Over time, as the volume of information grew, the team realized they needed to find ways to automate the vetting process. Students with computer science expertise joined and developed a system that could automatically pull in relevant articles from vetted websites, such as universities, large nonprofits, and select news organizations. CoviDB runs on this automated platform today, continuing to provide timely resources from trustworthy sources.
Global impact
As the initiative evolved, the team wanted to ensure their efforts were helping people not just in the US, but around the world. Sorcar recalled the painful realization that vaccines were saving lives in some parts of the world while they remained completely inaccessible to others.

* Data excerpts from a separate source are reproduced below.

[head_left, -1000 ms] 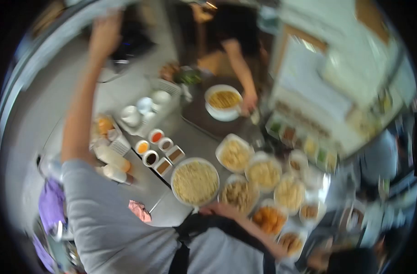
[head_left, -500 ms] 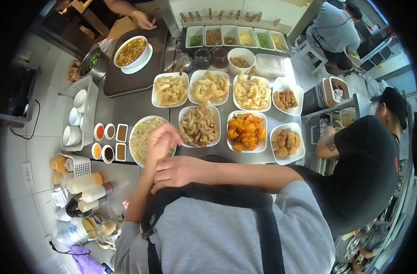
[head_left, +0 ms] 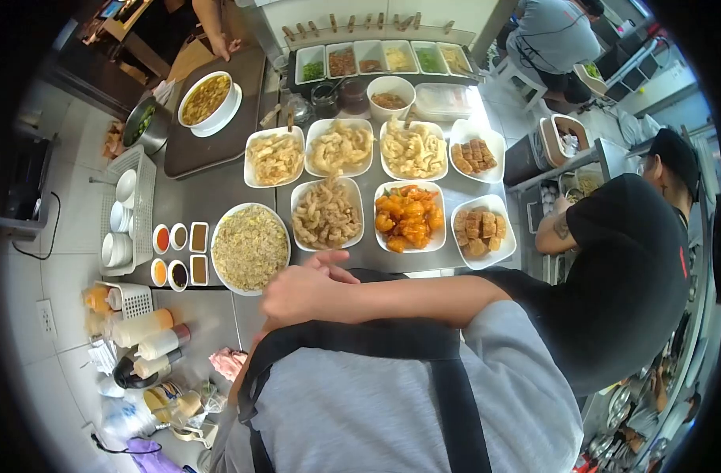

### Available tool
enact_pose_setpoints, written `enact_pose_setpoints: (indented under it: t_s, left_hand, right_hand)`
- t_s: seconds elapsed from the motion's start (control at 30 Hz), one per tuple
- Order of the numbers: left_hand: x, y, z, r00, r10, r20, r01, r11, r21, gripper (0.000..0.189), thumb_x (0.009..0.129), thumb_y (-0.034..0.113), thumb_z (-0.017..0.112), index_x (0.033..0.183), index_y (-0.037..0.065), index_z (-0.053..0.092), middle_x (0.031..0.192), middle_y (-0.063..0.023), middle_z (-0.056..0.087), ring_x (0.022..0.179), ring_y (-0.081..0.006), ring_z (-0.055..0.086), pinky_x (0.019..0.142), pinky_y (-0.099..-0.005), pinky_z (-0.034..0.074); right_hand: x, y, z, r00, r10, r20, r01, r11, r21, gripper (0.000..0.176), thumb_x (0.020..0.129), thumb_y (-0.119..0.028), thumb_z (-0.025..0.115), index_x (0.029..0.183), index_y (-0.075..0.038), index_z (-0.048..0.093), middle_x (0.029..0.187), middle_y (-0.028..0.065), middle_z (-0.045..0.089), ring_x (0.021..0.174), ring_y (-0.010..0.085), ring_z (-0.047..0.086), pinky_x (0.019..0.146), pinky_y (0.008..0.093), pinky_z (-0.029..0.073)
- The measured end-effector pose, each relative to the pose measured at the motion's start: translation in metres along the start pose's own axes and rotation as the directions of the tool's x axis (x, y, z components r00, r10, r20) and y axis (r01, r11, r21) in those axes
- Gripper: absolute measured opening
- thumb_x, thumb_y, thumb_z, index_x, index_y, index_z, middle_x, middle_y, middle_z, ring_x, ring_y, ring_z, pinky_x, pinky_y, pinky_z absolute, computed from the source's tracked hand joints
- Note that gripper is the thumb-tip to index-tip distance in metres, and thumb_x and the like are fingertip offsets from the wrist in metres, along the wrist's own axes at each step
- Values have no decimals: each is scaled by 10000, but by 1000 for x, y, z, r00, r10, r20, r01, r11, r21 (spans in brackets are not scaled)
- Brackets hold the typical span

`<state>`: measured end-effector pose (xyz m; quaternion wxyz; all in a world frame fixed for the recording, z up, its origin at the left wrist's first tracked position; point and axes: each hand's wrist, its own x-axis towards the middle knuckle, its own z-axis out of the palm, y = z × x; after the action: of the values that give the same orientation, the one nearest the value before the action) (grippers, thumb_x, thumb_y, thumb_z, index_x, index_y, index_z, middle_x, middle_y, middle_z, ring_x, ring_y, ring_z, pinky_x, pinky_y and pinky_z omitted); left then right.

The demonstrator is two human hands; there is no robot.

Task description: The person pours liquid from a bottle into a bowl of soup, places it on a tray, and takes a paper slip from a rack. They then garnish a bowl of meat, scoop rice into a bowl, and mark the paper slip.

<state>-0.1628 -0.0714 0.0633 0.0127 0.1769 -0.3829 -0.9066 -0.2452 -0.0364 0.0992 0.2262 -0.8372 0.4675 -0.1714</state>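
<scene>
My right hand (head_left: 289,298) lies across my left wrist in front of my chest, its fingers curled over and mostly hidden. Past it, the fingers of my left hand (head_left: 333,265) stick out loosely with nothing in them. Just beyond both hands stand an oval plate of fried rice (head_left: 252,246) and a square white bowl of fried strips (head_left: 326,214). To the right are a bowl of orange-glazed pieces (head_left: 410,217) and a bowl of cut golden rolls (head_left: 480,229). Neither hand touches the food.
Behind stand more bowls of fried pieces (head_left: 337,147), a topping tray (head_left: 370,59) and a soup bowl (head_left: 206,101) on a brown tray (head_left: 188,160). Sauce cups (head_left: 177,236) and squeeze bottles (head_left: 159,343) are at left. A co-worker in black (head_left: 621,284) bends close at my right.
My left hand has come down from above the fried rice to beside my right hand, uncovering the plate. The view has shifted slightly, and a pink crumpled cloth now shows at lower left.
</scene>
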Motion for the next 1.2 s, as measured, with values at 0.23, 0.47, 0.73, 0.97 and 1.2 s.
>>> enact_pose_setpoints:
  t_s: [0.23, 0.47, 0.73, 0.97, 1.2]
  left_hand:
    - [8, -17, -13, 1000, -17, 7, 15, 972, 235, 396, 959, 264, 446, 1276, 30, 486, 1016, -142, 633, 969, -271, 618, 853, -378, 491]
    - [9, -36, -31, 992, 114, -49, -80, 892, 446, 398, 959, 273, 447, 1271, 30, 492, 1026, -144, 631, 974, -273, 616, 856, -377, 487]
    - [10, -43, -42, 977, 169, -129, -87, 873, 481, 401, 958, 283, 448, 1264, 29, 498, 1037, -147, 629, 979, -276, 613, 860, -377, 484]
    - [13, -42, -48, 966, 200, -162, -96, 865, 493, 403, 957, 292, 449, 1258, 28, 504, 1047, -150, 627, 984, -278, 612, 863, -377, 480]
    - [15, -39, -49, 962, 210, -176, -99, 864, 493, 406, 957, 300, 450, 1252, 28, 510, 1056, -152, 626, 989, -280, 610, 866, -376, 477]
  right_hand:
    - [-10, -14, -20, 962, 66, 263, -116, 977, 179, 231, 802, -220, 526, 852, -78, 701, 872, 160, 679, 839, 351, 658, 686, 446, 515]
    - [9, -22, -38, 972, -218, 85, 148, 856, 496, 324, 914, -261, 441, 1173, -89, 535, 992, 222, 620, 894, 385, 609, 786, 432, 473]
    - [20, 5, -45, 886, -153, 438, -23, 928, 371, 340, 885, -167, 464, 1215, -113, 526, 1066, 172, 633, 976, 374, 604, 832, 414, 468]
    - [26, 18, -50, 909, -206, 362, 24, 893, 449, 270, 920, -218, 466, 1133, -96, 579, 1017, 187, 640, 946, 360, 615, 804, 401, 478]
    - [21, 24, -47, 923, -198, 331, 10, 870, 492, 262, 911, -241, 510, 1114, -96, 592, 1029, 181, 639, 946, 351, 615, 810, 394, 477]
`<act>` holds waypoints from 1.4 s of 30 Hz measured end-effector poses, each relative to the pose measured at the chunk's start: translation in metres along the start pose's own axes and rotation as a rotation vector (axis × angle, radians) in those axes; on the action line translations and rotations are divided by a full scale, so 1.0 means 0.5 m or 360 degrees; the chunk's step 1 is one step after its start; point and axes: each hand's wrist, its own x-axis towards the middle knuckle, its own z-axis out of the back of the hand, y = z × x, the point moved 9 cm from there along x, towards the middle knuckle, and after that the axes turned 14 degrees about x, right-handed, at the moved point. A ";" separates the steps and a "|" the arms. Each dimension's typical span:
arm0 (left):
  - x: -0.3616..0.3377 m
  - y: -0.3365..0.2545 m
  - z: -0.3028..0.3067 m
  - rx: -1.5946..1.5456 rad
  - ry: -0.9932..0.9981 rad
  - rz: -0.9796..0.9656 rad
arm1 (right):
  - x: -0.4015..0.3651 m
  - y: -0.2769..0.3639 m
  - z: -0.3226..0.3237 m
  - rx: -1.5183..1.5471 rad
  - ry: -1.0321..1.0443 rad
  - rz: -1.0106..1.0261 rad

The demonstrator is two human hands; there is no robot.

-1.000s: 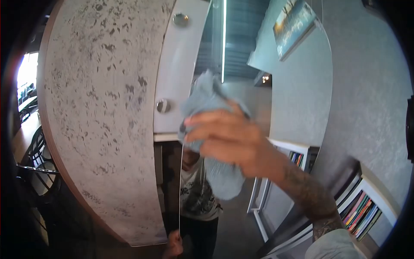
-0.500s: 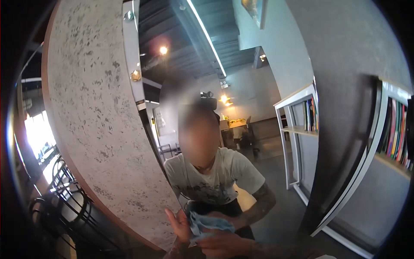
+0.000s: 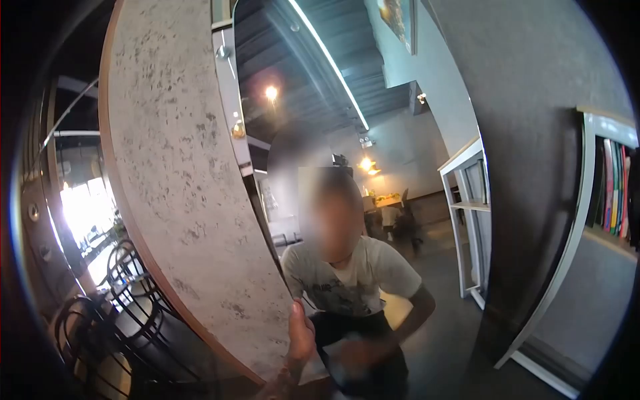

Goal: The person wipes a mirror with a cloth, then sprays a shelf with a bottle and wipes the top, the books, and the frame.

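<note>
A large wall mirror fills the middle of the view and reflects a crouching person in a white printed T-shirt. My left hand is at the bottom centre, thumb up, gripping the mirror's left edge where it meets the speckled grey panel. My right hand is a motion-blurred shape low on the glass. Under it lies a pale patch, the blue cloth. I cannot separate the hand from its reflection.
A white shelf with coloured books hangs on the grey wall at the right. Black wire chairs stand at the lower left near a bright window. The mirror also reflects a white shelving unit and ceiling lights.
My right hand dropped with the cloth from the upper glass to the mirror's bottom. The view lowered and shifted slightly; my left hand stays at the mirror's edge, its thumb now higher.
</note>
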 end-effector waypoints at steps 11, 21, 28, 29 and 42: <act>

“It was immensely unsettling to witness how COVID further widened the gaps and disparities between populations,” she said. When friends and colleagues from India reached out for information about keeping safe until large-scale access to vaccines arrived, the TeachAids team began developing customized content to help fill these information gaps.
For instance, they developed a special episode in their video series, “Covid Tips for Everyday Situations in India” featuring beloved Indian actress, Amala Akkineni, and Global Health Faculty Fellow S.V. Mahadevan, MD.
Global health experts helped vet these international resources, including CIGH Director Michele Barry, MD, and David Katzenstein, MD, Professor Emeritus of Infectious Diseases at Stanford University and TeachAids Advisor.
“COVID-19 has presented a truly global problem that’s changing the lives of people across social and political demographics,” said Katzenstein at the time. “What CoviDB.org provides is an essential tool for making high-quality information available to everyone. Education is the best tool we have to keep our planet safe.”
Katzenstein, who was in Zimbabwe during the pandemic, died of COVID in early 2021. TeachAids dedicated CoviDB for Kids to his memory.
A lasting legacy
Crowley, now in medical school in New York described his part in this collaborative, solutions-oriented process as a “bit of joy in the abyss.” The effort also underscored for him the vast, systemic inequities in health and medicine. Seeing this deepened his desire to continue investigating how technology can be used to address these disparities.
Other students carry similar lessons from their time working on CoviDB. Braun, who is now working on a US Senate campaign in Ohio, recalls being trusted and supported to help develop CoviDB for Kids. It underscored a key theme Sorcar imparts in the classes she teaches, he said: “Every individual is capable of making a positive impact in the world.”
Orszag, who is now applying for medical school, said the experience increased her interest in public health as an important aspect of medicine. After working alongside TeachAids mentors with dual degrees in medicine and public health, she’s considering a similar path.
Asgari, now a senior, has continued working with TeachAids and is leading a research project investigating the impact of state laws requiring coaches’ education on the reporting of injuries. He said CoviDB shaped his sense of what is possible in global health.
“It seemed daunting to gather such a large group of volunteers and big shots in their fields to contribute to solving a really hard problem,” he said. “But when you have a mission that people buy into, it’s really easy to get them to help. It’s given me confidence that it’s possible to do something like that in the future, and that I shouldn’t be afraid to ask for help.”